Vielfältige Veränderungen in Kirche, Gesellschaft sowie neue Erfordernisse in der Seelsorge machen es notwendig,
die kirchlichen Strukturen neu zu ordnen. Diese sollen verstärkt nach den Lebensräumen der Menschen ausgerichtet
werden. In der Regel sind jene nicht auf das Gebiet einer herkömmlichen Pfarrei begrenzt, sondern umfassen mehrere
Gemeinden, die etwa durch kommunale Zuordnung, durch das Einzugsgebiet von Schulen, caritativen und sozialen
Einrichtungen oder durch geschichtlich gewachsene Gemeinsamkeiten verbunden sind.

Gemeinden in einem solchen Lebensraum bzw. benachbarte Gemeinden bilden miteinander die neue Organisationsform
der Seelsorgeeinheit. Sie dient dem kirchlichen Leben durch enge Abstimmung der Pastoral
auf die örtlichen Erfordernisse, unterstützt die Entwicklung der Gemeinden und fördert ihre verstärkte
Zusammenarbeit sowie die Straffung der örtlichen Verwaltungsaufgaben.

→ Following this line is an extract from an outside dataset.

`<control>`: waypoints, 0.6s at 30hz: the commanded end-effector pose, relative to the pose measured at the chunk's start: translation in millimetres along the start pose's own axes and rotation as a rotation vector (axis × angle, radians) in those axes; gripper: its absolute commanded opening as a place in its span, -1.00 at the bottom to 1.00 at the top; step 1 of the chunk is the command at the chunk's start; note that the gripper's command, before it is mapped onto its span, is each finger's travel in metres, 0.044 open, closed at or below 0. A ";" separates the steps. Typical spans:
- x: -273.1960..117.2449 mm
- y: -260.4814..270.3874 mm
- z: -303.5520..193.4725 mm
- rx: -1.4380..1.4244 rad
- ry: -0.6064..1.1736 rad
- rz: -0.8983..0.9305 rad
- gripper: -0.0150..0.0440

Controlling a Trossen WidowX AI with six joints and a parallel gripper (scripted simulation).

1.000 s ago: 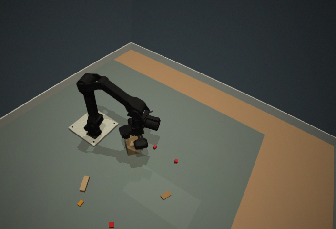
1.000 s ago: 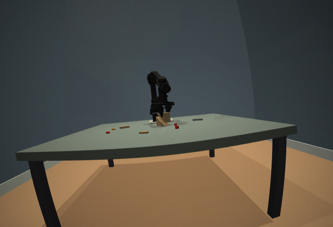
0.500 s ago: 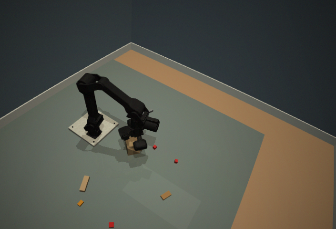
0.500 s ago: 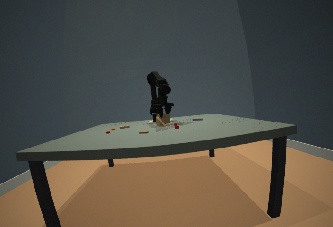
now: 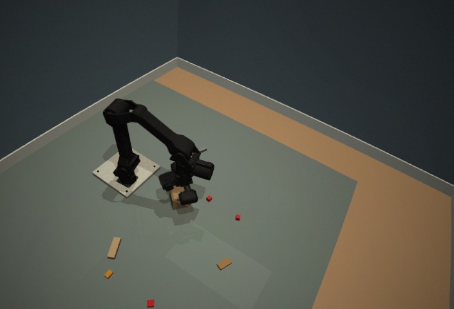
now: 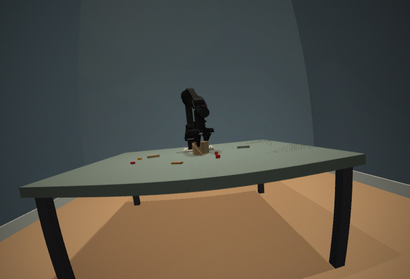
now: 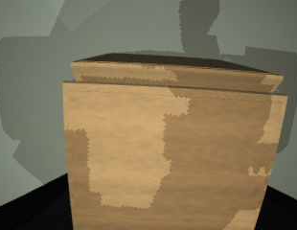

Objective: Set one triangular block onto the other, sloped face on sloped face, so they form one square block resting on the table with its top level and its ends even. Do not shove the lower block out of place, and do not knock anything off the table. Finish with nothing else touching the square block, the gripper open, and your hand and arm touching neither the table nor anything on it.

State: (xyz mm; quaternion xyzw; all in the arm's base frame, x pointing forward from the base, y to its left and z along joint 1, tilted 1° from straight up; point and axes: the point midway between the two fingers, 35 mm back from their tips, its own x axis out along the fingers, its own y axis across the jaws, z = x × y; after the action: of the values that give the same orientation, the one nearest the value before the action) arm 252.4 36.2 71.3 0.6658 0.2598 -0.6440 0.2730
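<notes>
My gripper [image 5: 178, 192] [image 6: 202, 143] is shut on one wooden triangular block [image 6: 205, 147] [image 7: 172, 144], with a finger at each end of it. The lower triangular block [image 5: 179, 206] [image 6: 196, 151] stands on the table [image 5: 271, 182] [image 6: 261, 164], close against or just below the held one. In the wrist view the lower block [image 7: 125, 73] shows as a narrow strip past the held block's top edge, with a dark face beyond. The two top edges run nearly parallel there. Whether the sloped faces touch is hidden, and so is any small gap under the held block.
Two red cubes [image 5: 208, 198] [image 5: 237, 217] lie near the blocks, one close to a finger. A tan plank [image 5: 114, 247], an orange piece [image 5: 109, 273], a red square [image 5: 150, 302] and a brown slab [image 5: 224, 263] lie farther out. A grey bar [image 6: 243, 147] lies behind.
</notes>
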 end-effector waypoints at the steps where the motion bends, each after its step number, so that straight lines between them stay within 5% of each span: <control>1: 2.2 0.4 1.3 -0.004 -0.001 0.004 -0.49; 18: 4.2 0.1 2.3 -0.004 -0.001 0.004 -0.49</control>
State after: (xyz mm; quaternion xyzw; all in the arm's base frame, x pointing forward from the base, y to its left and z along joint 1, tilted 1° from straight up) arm 250.5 35.2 67.2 0.6654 0.2599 -0.6443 0.2730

Pastorale Leitlinien der Erzdiözese Freiburg:

Die Seelsorgeeinheiten mit ihren Gemeinden bilden die untere, ortsnahe pastorale Ebene der Erzdiözese und stellen
verstärkt eine Nahtstelle zwischen örtlicher und kategorialer Pastoral dar. Sie gewährleisten, dass die Kirche bei den
Menschen präsent ist. Für viele bilden die Seelsorgeeinheiten den Ort, an dem sie der Kirche unmittelbar begegnen
und sie erfahren können. Pfarreien, die ein ausgeprägtes Leben entfalten, werden auch weiterhin Bestand haben.
Die Erzdiözese beabsichtigt nicht, flächendeckend Pfarreien zusammenzuschließen.


Seelsorgeeinheit Forbach-Weisenbach

Die Seelsorgeeinheit Forbach-Weisenbach besteht aus folgenden Pfarreien:

St. Antonius Bermersbach
St Johannes Forbach mit Sel. Bernhard von Baden Gausbach
St. Valentin Langenbrand
St. Wendelin Weisenbach mit Maria Königin Au im Murgtal

Am 25.07.2003 unterzeichneten die jeweiligen Pfarrgemeinderäte die kirchenrechtlich notwendigen Verträge
zur Errichtung der Seelsorgeeinheit. Somit konnte der Erzbischof von Freiburg Dr. Robert Zollitsch
zum Fest des Heiligen Wendelin am 20. Oktober 2003 die Seelsorgeeinheit errichten.
Diese Gemeinschaft wird durch einen Pfarrer geleitet.
Ihn unterstützen jeweils ein Kooperator (Pfarrer ohne eigene Pfarrei) und ein/e Gemeindereferent/in.
Die Pfarrgemeinderäte bilden einen Gemeinsamen Ausschuss der für wesentliche Entscheidungen verantwortlich ist.